And then I am holding my second baby. Tiny. Fragile.
Alive. I am amazed at how this infant can be so tiny and still be real. We
expect small with our first baby, and then we get used to a growing child,
shocking us when we have our second child and return to this state of
unimaginable miniature size. She will be named Ashley Anne. She takes her
middle name from my brother’s wife, Anne, who helped delivered both our
daughters. Her first name comes from my family name, Lafreniere, which means
ash tree cutter in French. I have known her as Ashley for months now, ever
since the ultrasound confirmed the secret she and I shared that she is a girl.

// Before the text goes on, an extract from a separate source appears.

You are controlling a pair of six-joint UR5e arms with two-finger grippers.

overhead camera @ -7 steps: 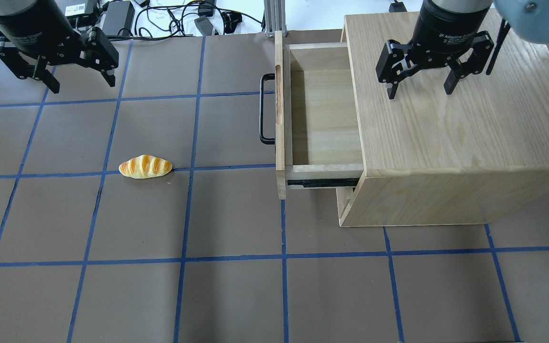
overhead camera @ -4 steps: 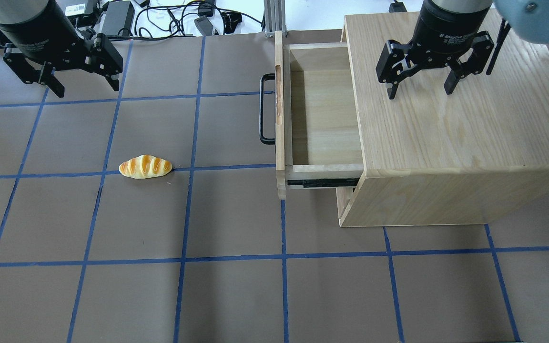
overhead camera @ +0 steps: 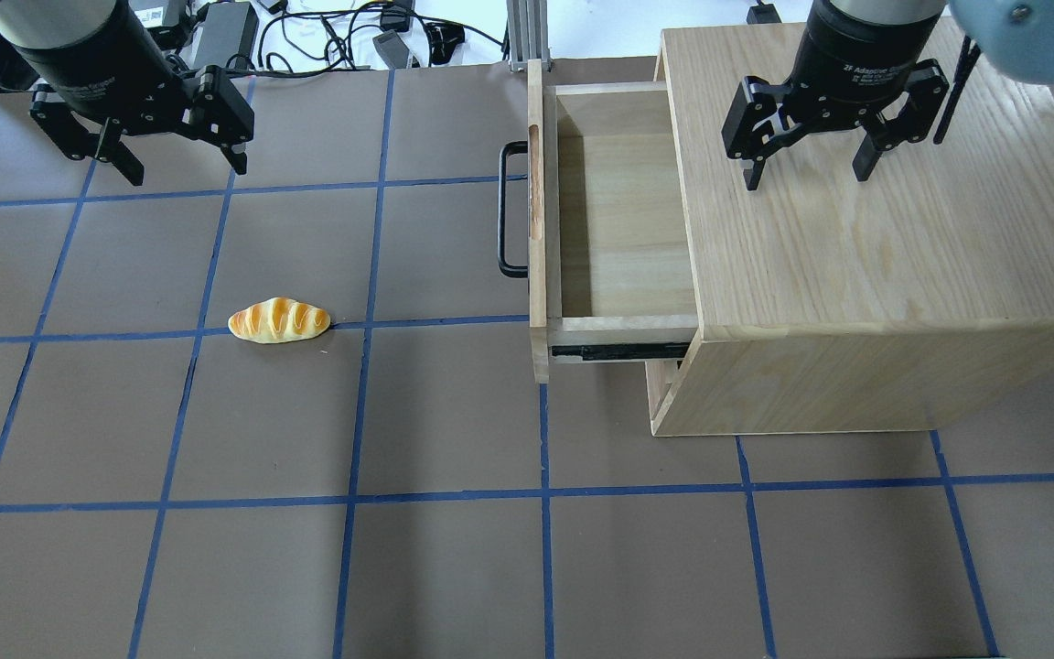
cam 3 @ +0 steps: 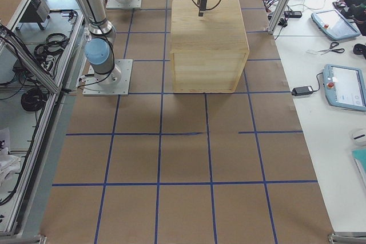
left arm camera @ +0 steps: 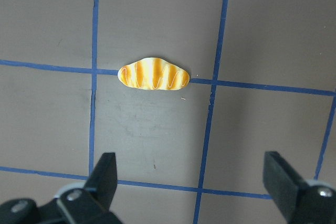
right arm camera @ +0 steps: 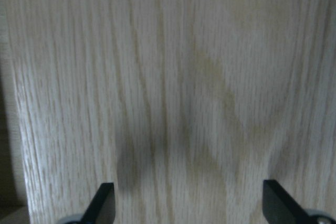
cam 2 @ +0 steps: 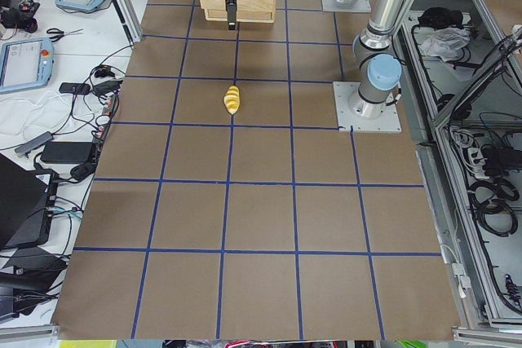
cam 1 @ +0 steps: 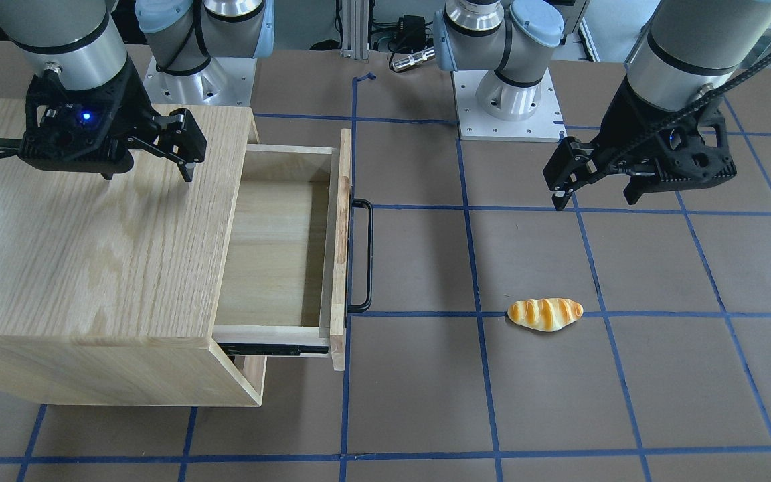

Ashley wakes up. She is on the bed beside me and I reach
my right arm over to loosen her blanket and examine her tiny arms, hands,
fingers. Her eyes are huge, and they hold me in their gaze. Her little hand
clutches at the air, searching for its place and finds my right hand. Her
fingers are still too tiny to grab my hand, but she moves her tiny fingers up
and down at the base of my right thumb. My eyes notice for the first time the
age spot that is starting to appear there. And I know. A smile creeps from the
depth of my memory and lights my face. She is my youngest. She is my baby. The
youngest child of a youngest child of a youngest child. She will always get the
privilege of being the baby, the one we all want to take care of, the one who
makes us happy just by being in the room. This tiny baby has somehow totally
completed our family. My decision is made in this game of life, and this is the
last, most precious peg I will put in my little plastic car.